The "new page" part of

  a page table entry is updated to point to a new page

is referring to a different physical page, i.e. a different pfn, not a different
struct page.  do_huge_pmd_numa_page() is moving a THP between nodes, thus it's
changing the backing pfn and needs to invalidate secondary MMUs at some point.

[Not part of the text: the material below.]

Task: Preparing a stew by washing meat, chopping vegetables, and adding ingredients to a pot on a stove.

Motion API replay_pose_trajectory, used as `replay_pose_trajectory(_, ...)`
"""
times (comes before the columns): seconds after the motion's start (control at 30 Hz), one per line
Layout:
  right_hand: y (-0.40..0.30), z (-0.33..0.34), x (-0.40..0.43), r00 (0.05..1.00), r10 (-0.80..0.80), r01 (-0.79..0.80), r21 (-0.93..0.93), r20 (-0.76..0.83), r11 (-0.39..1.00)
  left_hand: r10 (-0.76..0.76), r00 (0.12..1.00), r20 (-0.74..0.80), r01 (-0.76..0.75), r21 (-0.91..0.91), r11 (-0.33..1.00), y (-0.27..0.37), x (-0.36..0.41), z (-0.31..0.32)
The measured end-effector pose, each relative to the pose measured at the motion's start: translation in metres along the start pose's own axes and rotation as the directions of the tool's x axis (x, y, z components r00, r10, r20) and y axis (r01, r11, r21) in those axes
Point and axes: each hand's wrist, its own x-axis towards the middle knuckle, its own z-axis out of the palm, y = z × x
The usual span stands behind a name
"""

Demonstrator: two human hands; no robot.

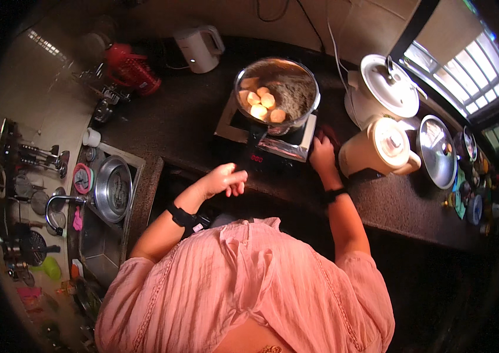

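A metal pot (306, 117) stands on an electric cooktop (226, 125) whose red display is lit. Several peeled, pale orange food pieces (268, 101) lie in the pot's left and lower part, with a dark area beside them. The pot's dark handle (256, 134) points towards my body. My left hand (227, 180) is held before the cooktop's front edge, fingers partly curled, with nothing seen in it. My right hand (322, 150) rests at the cooktop's right side by a dark reddish thing; its fingers are in shadow, so its grip is unclear.
On the right stand a cream lidded jug (364, 148), a white lidded pot (364, 103) and an upright metal lid (435, 152). A white electric kettle (198, 50) and a red jug (130, 68) are at the back left. A metal basin (112, 189) sits at the sink, left.
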Motion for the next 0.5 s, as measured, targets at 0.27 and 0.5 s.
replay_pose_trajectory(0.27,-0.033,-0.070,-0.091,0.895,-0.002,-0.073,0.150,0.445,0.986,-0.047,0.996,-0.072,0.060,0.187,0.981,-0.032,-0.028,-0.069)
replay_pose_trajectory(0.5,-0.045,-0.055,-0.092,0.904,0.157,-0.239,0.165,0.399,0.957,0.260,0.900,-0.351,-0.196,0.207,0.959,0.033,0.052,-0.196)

> > In addition, in migrate_pages(), more specifically try_to_migrate_one(),
> > there is a pair of mmu_notifier_invalidate_range_start() and
> > mmu_notifier_invalidate_range_end() around the PTE manipulation code, which should
> > be sufficient to notify secondary TLBs (including KVM) about the PTE change
> > for page migration. Correct me if I am wrong.
> 
> Thanks, I think you are correct. By looking into commit 7066f0f933a1
> ("mm: thp: fix mmu_notifier in migrate_misplaced_transhuge_page()"),
> the tlb flush and mmu notifier invalidate were needed since the old
> numa fault implementation didn't change PTE to migration entry so it
> may cause data corruption due to the writes from GPU secondary MMU.
> 
> The refactor does use the generic migration code which converts PTE to
> migration entry before copying data to the new page.

That's my understanding as well, based on this blurb from commit 7066f0f933a1.

    The standard PAGE_SIZEd migrate_misplaced_page is less accelerated and
    uses the generic migrate_pages which transitions the pte from
    numa/protnone to a migration entry in try_to_unmap_one() and flushes TLBs
    and all mmu notifiers there before copying the page.

That analysis/justification for removing the invalidate_range() call should be
captured in the changelog.  Confirmation from Andrea would be a nice bonus.